As the answer, give a copy of each line below that includes the word "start".

Extracted records
------------------------------------------------------------------------

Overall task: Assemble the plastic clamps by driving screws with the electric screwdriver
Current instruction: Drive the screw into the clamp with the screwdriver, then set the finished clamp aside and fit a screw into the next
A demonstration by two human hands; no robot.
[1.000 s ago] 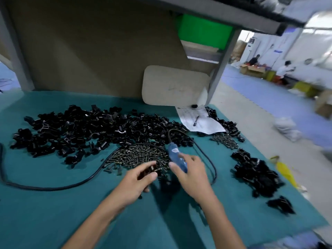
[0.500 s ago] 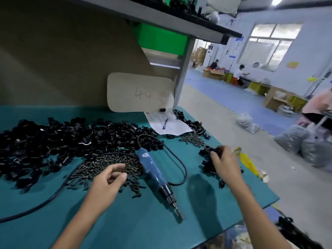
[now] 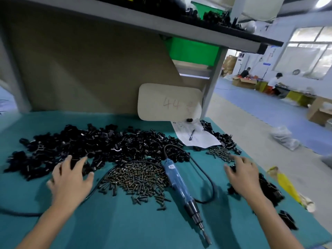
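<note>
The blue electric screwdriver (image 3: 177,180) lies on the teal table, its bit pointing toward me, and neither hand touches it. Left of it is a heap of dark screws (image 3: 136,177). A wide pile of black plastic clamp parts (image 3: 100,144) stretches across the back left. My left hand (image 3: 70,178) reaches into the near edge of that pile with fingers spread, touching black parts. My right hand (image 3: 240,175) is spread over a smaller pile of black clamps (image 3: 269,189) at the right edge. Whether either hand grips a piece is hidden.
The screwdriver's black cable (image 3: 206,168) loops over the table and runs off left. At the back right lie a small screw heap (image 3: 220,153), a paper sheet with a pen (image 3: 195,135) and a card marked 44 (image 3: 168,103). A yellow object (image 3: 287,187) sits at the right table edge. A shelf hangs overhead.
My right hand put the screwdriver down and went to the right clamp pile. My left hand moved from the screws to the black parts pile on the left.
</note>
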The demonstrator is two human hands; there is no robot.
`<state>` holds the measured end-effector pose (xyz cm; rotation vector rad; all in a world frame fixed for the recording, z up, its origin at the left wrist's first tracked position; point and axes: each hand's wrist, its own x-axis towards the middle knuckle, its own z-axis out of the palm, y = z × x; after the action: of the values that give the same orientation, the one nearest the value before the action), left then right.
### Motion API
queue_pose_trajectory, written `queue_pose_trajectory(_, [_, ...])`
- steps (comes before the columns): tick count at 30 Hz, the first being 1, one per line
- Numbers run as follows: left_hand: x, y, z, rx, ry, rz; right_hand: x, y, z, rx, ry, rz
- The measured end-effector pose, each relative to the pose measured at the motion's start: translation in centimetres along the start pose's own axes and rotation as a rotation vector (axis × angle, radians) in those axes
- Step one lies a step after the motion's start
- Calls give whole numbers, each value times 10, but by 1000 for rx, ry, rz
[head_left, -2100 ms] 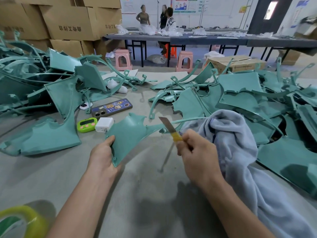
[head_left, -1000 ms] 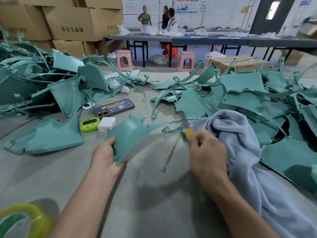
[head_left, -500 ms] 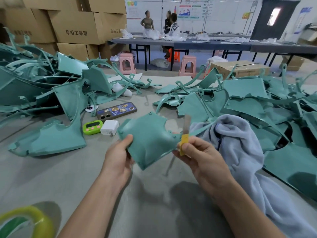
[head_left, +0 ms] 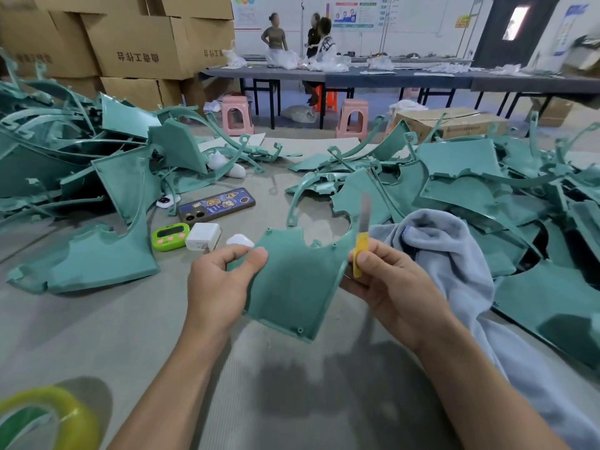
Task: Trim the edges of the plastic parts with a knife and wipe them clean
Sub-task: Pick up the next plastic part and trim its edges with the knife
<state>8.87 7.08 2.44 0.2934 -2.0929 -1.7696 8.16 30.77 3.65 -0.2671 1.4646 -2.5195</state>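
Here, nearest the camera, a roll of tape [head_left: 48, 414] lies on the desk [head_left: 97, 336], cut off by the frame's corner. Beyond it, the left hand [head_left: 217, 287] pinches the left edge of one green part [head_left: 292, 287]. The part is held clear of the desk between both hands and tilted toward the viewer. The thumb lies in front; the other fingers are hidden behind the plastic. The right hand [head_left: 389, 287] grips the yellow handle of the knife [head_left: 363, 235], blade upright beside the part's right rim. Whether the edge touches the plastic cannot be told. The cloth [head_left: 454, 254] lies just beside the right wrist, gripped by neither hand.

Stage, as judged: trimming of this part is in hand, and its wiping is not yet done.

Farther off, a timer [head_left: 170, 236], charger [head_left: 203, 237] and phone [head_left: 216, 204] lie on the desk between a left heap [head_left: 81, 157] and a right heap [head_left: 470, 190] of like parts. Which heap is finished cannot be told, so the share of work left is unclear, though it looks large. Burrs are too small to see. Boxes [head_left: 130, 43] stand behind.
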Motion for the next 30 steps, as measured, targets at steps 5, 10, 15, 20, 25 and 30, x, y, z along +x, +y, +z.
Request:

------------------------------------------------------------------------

Result of the exercise
- The measured end-effector pose, each relative to the pose measured at the motion's start: translation in centimetres along the start pose's own axes and rotation as a rotation vector (axis × angle, radians) in those axes
- Step one lies a step after the motion's start

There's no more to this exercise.